This framework arranges the key ideas about using AI into four main areas:
- Ethical Considerations: Understanding the ethical implications of using AI, as a student and as a citizen.
- Know & Understand AI: Getting familiar with what AI is and how it works.
- Use & Apply AI Tools: Learning how to work with AI tools effectively.
- Analyse, Evaluate & Challenge AI Outputs: Developing skills to assess the quality and reliability of AI-generated results.

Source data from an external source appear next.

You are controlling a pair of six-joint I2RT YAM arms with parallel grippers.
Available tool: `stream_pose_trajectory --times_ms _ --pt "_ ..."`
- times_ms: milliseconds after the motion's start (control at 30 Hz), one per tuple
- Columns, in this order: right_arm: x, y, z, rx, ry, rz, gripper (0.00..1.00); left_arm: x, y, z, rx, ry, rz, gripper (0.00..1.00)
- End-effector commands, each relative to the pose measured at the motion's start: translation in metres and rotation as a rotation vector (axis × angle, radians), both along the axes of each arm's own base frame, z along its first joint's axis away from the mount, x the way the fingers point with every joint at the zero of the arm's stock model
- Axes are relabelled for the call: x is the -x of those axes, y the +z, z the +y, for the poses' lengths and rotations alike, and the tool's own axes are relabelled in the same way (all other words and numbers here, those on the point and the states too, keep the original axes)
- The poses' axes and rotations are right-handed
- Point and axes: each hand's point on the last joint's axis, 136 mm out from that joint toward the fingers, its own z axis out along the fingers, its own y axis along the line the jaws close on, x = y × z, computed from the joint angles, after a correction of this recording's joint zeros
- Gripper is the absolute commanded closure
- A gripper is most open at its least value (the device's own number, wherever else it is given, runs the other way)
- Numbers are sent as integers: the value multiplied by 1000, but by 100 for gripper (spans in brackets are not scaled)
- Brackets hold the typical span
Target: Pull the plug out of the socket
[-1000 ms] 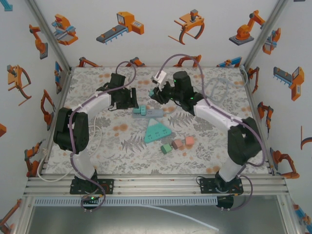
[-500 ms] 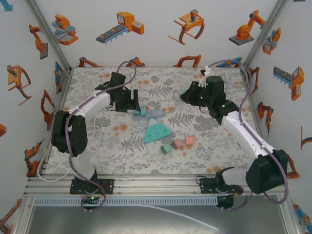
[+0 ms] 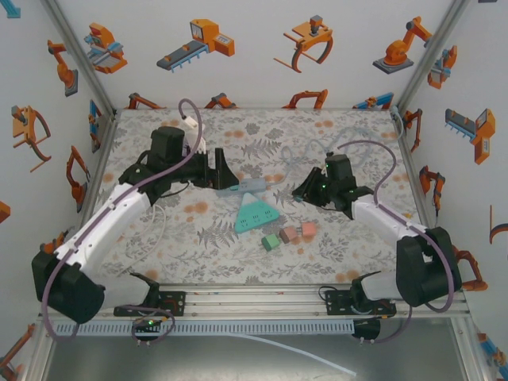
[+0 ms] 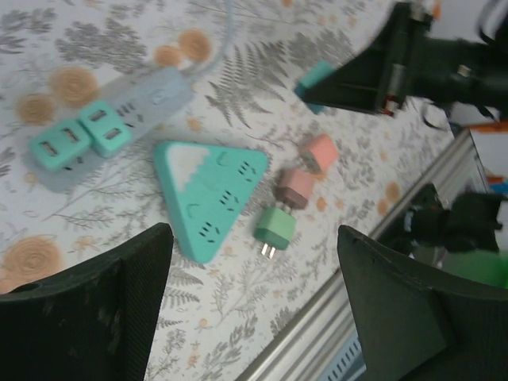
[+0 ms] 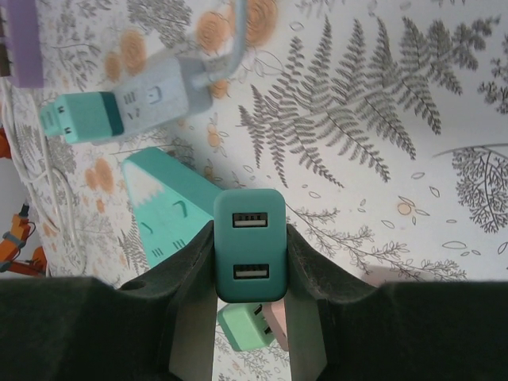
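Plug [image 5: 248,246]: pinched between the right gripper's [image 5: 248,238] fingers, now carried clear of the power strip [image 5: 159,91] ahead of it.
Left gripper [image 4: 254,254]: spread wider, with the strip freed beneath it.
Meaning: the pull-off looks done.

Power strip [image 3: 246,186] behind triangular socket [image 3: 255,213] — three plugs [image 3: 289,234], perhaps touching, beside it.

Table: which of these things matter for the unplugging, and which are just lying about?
Job: grey power strip; two teal plugs in it; teal charger clamped in right gripper.
Lying about: triangular teal socket; green plug; two pink plugs.
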Motion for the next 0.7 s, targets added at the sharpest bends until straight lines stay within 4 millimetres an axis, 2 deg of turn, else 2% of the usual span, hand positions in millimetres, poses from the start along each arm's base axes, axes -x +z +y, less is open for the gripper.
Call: stream_pose_trajectory --times_ms 0,100,200,233,400,667 --pt "5 -9 -3 -33 -40 16 100 27 6 -10 23 -103 -58 19" --pt "12 -26 -11 7 -56 39 98 39 1 -11 16 -113 -59 11" --pt "17 -38 -11 20 -41 68 94 40 -5 -10 -6 -102 -49 0" --pt "18 -41 -11 21 -38 73 93 38 -6 -8 -20 -94 -48 3" --pt "17 -51 -10 38 -22 82 86 34 -8 -5 -49 -77 -61 3" --pt "21 -69 -18 85 -33 123 67 32 -13 -2 -69 -58 -59 3"
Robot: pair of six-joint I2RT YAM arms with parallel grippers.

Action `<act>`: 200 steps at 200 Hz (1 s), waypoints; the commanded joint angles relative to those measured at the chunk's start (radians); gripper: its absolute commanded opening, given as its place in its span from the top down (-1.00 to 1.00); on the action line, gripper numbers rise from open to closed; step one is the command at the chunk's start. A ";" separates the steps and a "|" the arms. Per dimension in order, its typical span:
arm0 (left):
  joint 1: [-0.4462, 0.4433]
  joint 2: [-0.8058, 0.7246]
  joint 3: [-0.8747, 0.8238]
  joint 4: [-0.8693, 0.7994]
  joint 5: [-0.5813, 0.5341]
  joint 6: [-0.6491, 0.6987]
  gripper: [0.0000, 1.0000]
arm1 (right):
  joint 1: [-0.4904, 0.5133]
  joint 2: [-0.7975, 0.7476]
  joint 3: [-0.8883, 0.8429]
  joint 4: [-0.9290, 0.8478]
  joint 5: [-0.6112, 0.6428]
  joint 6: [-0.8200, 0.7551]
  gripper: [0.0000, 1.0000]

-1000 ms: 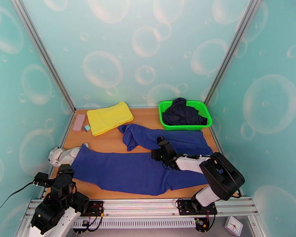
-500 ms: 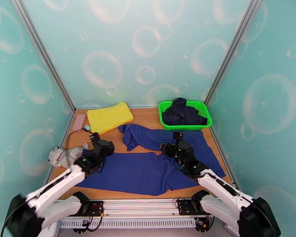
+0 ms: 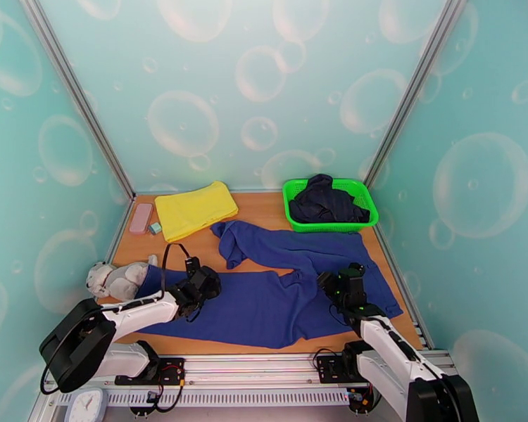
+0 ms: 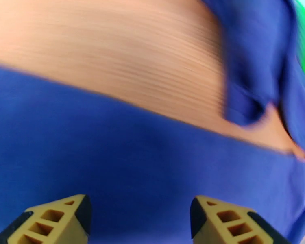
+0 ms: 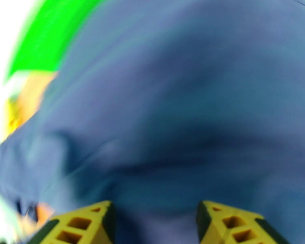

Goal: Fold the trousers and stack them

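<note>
Royal-blue cloth is the reference for the coming move. From the top external view, we see the trousers (image 3: 264, 304) spread on the wooden table (image 3: 264, 205). One leg runs left to right along the near edge. The other angles away toward the back left, with its end crumpled. The left gripper (image 3: 202, 284) sits low over the near leg, toward the cuff end. The right gripper (image 3: 340, 284) sits over the waist end at the right, so each arm is nearest its own end of that long axis. Bare wood remains behind the near leg. The surrounding space is bounded by a yellow cloth (image 3: 193, 209), a plush toy (image 3: 116, 279) at the left edge and a green basket (image 3: 286, 198) holding a dark garment (image 3: 327, 198). From the left wrist view, we see the left gripper (image 4: 139, 208) with fingers spread and nothing between them. The trousers (image 4: 132, 151) lie directly below and ahead, with the table (image 4: 112, 57) beyond. From the right wrist view, heavily blurred, we see the right gripper (image 5: 154, 212) likewise spread. Rumpled trousers (image 5: 185, 98) lie underneath, and the basket (image 5: 51, 33) is at the upper left. We judge that both arms are placed to descend and pinch cloth.
</note>
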 commanded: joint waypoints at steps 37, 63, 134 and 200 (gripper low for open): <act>0.068 -0.006 -0.002 -0.102 -0.107 -0.166 -0.32 | -0.171 0.127 0.037 -0.274 0.195 0.213 -0.20; 0.026 -0.121 0.027 -0.019 -0.157 0.004 -0.34 | -0.171 0.035 0.051 -0.353 0.275 0.282 -0.20; 0.158 0.272 0.486 0.092 0.262 0.362 -0.47 | -0.032 -0.245 0.133 -0.141 0.225 -0.054 -0.39; 0.255 0.543 0.644 0.199 0.385 0.267 -0.29 | 0.144 0.048 0.239 0.139 -0.011 -0.389 -0.35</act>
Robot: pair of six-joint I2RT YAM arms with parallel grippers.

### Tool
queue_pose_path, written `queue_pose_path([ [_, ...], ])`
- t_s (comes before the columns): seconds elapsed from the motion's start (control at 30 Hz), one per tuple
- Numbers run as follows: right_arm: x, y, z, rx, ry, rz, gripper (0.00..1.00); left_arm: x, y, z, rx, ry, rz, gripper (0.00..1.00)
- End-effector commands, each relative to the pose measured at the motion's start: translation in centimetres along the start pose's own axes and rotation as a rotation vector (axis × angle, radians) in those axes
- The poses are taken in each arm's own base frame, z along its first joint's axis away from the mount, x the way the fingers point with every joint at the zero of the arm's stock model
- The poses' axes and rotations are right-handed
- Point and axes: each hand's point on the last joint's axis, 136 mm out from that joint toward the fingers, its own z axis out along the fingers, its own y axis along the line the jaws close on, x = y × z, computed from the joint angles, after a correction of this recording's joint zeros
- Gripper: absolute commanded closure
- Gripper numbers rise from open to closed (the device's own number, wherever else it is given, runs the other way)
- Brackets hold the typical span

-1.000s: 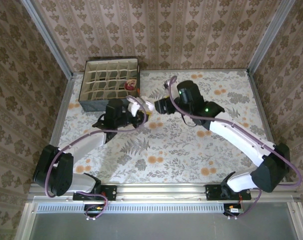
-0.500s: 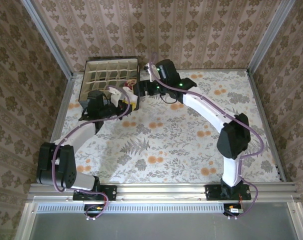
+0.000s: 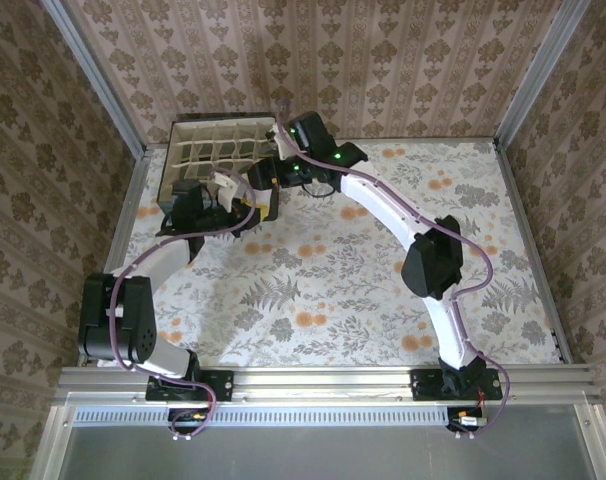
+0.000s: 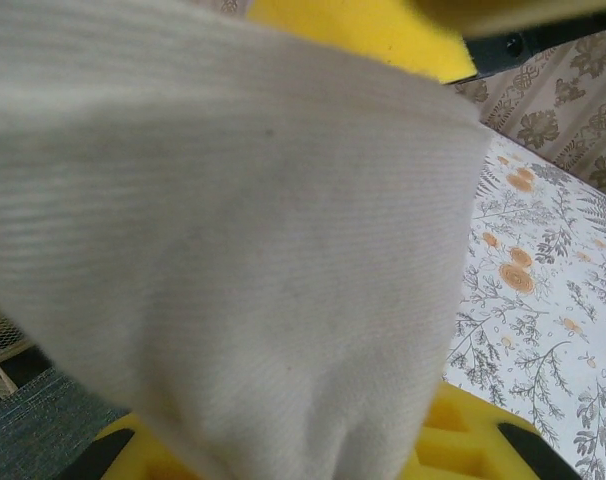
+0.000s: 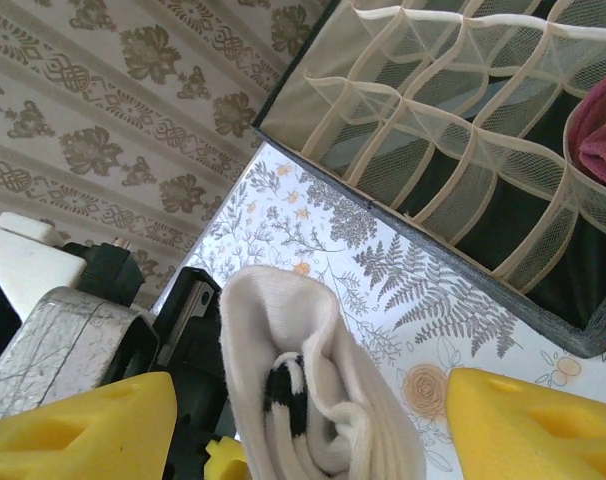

While the concepts are listed in the order you might first encounter them, the pyramid model tries to emphasise that this is flexible and non-hierarchical, recognizing that AI skills are not learned in a strict order. AI skills aren’t learned in a straight line—they grow, adapt, and shift as technology evolves, and you’ll likely circle back to earlier stages along the way. That said, the first concept, Ethical Considerations, isn’t just a starting point—it’s the foundation of everything else. It shapes and supports how you approach, evaluate, and responsibly use AI tools.
Click through the stages below to find out more about four main concepts!
Ethical Considerations
Before you use any AI tool, it’s important to think about the bigger picture when it comes to the technology—not just how they can help you, but also the ethical issues they raise – like copyright, intellectual property, sustainability and social justice. Using AI responsibly isn’t just about following the rules—it’s about building trust, fairness, and respect in your academic work and beyond.
To guide your approach, ask yourself:
- Have I considered the broader ethical implications of using AI tools in my work?
- Am I using AI efficiently and purposefully while being mindful of its environmental impact?
- Do I recognise that AI can reinforce biases or amplify social inequalities? Am I actively using it in ways that promote fairness and equity?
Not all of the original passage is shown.